EXERCISE PROMPT:
Where the word "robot" appears in a line of the entries below, count that line and give the total alone.

RECORDED INFORMATION:
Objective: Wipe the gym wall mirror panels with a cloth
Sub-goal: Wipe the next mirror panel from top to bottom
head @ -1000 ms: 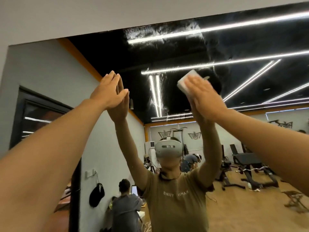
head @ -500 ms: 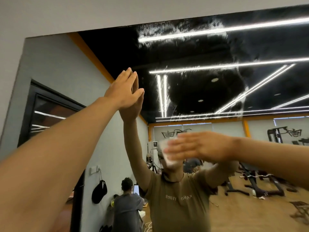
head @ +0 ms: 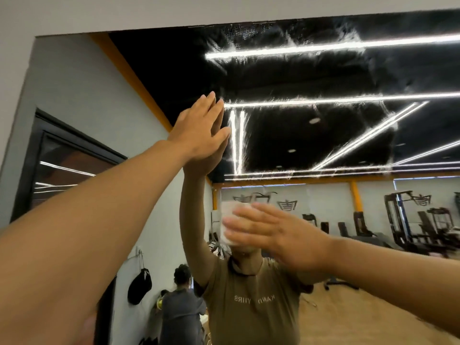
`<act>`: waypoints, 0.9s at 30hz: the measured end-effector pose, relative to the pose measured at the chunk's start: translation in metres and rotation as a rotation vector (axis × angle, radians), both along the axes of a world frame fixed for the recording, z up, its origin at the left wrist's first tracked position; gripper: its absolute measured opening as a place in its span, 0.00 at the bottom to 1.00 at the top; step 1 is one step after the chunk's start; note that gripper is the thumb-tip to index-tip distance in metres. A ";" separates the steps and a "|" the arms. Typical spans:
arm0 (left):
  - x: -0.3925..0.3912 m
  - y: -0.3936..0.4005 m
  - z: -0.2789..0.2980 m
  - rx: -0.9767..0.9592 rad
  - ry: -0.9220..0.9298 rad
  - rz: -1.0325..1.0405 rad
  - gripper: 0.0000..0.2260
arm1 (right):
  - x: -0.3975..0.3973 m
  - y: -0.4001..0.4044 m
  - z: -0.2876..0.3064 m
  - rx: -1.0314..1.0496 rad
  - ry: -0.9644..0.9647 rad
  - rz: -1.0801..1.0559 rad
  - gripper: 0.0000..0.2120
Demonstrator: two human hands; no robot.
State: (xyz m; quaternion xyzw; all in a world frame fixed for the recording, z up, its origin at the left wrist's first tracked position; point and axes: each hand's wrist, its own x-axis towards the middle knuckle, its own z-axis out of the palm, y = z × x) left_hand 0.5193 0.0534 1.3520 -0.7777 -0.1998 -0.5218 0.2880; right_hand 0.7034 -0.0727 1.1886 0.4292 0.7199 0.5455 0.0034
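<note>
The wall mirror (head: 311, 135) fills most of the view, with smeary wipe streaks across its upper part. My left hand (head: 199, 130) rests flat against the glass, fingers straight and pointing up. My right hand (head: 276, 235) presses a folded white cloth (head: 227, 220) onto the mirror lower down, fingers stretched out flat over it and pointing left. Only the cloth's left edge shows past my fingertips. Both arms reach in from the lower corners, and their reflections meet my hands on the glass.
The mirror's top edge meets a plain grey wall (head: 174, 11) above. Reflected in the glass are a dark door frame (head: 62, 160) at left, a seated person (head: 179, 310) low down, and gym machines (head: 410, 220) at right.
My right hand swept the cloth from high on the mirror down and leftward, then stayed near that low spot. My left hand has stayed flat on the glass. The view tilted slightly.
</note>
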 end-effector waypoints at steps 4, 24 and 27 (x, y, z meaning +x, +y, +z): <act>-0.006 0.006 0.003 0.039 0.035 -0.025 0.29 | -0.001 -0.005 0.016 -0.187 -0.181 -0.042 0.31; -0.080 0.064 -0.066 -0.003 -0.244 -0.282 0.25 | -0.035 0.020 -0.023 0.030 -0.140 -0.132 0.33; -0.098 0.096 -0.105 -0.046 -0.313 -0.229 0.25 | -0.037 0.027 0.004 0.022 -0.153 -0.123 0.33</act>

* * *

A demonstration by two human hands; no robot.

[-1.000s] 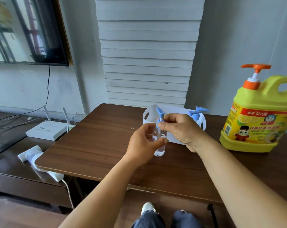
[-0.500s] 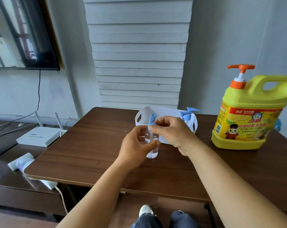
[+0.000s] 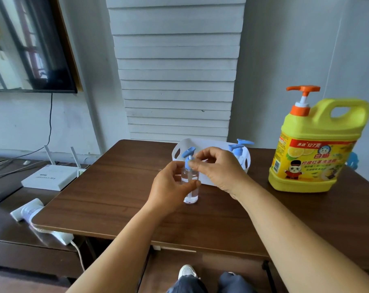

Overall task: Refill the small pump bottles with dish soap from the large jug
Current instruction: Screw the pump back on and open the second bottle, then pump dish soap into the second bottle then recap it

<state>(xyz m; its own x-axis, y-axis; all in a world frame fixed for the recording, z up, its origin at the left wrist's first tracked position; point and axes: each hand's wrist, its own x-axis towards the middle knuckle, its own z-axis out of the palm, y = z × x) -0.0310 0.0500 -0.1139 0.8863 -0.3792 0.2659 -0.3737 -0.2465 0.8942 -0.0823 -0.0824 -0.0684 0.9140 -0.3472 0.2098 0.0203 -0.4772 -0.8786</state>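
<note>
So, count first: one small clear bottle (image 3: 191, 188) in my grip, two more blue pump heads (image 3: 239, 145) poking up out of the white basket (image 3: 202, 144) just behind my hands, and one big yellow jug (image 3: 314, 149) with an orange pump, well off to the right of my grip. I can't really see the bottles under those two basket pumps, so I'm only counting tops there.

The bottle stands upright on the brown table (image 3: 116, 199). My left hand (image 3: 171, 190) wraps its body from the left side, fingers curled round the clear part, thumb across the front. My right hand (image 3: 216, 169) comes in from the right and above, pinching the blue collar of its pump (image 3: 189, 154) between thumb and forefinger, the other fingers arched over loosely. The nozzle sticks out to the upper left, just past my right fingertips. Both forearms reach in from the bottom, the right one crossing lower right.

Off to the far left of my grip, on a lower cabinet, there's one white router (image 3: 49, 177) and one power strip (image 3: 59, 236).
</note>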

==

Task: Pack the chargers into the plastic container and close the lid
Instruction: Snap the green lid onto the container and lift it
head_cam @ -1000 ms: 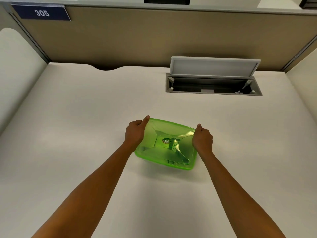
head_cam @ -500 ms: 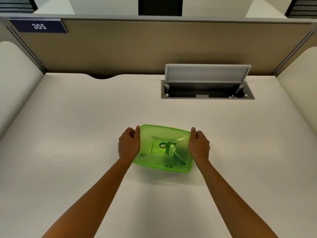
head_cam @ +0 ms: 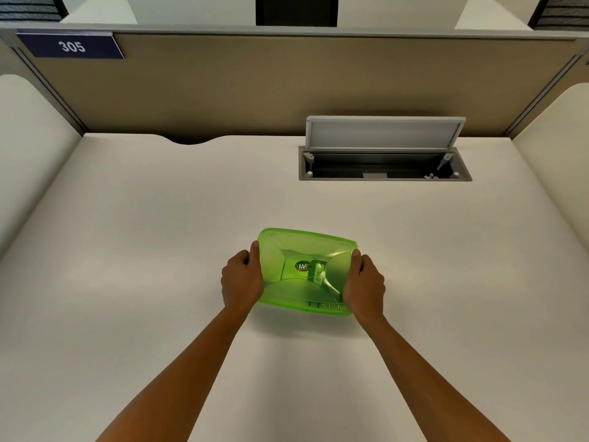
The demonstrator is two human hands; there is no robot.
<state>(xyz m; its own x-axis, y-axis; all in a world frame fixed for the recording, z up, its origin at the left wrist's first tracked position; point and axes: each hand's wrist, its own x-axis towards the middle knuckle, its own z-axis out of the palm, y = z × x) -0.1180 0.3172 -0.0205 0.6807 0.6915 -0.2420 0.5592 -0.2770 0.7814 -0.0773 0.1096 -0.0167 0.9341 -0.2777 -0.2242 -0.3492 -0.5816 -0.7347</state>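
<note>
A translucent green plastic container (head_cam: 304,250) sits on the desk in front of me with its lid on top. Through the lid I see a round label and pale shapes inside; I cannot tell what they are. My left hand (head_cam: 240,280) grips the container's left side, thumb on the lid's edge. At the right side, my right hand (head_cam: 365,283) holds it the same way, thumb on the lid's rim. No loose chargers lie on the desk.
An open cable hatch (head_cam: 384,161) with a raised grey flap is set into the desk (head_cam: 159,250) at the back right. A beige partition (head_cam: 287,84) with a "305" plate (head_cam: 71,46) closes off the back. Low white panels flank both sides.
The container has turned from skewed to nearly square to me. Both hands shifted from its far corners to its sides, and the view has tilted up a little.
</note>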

RESPONSE TO THE TASK:
3